Respondent complains that libelants did not prove their damages satisfactorily. However, there is no dispute at all that portions of libelants' cargos did suffer damage and, with one exception, respondent offered no evidence raising substantial doubts as to the correctness of the amounts claimed. In the absence of rebuttal the court will allow libelants' figures to stand. Manhattan Fruit Export Corp. v. Royal Netherlands Steamship Co., supra. The one exception is the claim of Hunt Foods, which claim is in part contradicted by the testimony and survey report of Captain Jones. That claim appears to be excessive in the amount of $112.

Although it is probable that a portion of libelants' damages is attributable to an unavoidable peril of sweat, in the absence of a showing by respondent as to what portion is so attributable, it must bear the entire loss. Schnell v. The Vallescura, supra.

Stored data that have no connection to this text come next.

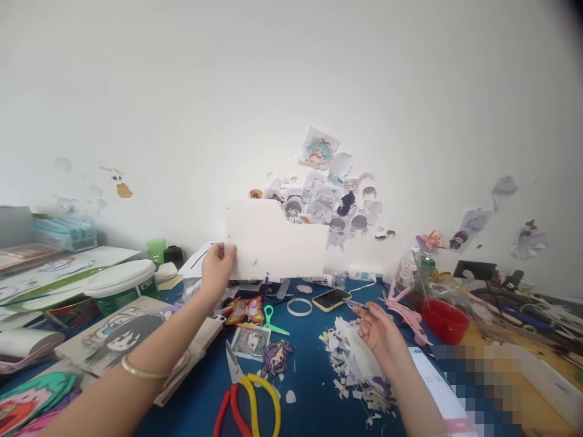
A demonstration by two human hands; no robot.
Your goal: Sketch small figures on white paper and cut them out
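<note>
My left hand [217, 267] is raised above the blue table [314, 370], its fingers pinched on the left edge of a white sheet of paper [273, 243] with a notch cut from its top right. My right hand [378, 328] hovers low over a heap of white paper scraps [350, 358], fingers closed round a thin grey tool [353, 302] that looks like a craft knife. A gold bangle [141, 370] circles my left wrist.
Red-and-yellow scissors [248, 400], small green scissors [272, 318], a tape ring [299, 306], a phone [331, 298], cartoon cut-outs and a printed board [122, 334] lie about. A green tub [121, 285] stands left, a red bowl [444, 318] right. Stickers cover the wall [328, 200].
</note>
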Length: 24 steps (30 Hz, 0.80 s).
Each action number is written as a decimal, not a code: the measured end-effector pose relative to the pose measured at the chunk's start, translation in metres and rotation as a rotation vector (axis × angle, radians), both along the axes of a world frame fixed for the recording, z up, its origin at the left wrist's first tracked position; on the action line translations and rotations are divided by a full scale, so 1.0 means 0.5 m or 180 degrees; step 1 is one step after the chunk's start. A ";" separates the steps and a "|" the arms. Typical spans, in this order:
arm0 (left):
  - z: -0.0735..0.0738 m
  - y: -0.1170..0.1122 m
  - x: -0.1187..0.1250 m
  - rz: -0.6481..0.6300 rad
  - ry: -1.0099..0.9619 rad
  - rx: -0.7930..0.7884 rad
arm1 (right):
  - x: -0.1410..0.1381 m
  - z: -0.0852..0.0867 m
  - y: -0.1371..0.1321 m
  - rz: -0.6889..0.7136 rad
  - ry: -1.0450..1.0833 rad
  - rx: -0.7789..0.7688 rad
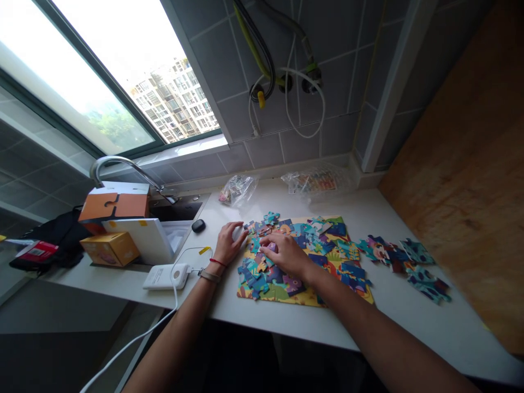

Each libelant is entitled to judgment for its full claim, with the exception of Hunt Foods which is entitled to judgment for its reduced claim as determined above. The amounts are as follows:

    Libel No. 27472

  California Packing Corporation              $11,895.11
  Hollister Canning Company                   $   505.62
  Hunt Foods, Inc.                            $   805.72
  Richmond-Chase Company                      $ 1,510.70
  United Growers, Inc.                        $   365.45

    Libel No. 27466

  Producers Cooperative Packing Co.           $    68.69
  Stokely-Van Camp, Inc.                      $ 1,537.70
  Springbrook Packing Co.                     $   116.97
  Winn-Dixie Tampa, Inc.                      $ 1,820.00

Libelants will file Findings of Fact and Conclusions of Law in accordance with the foregoing.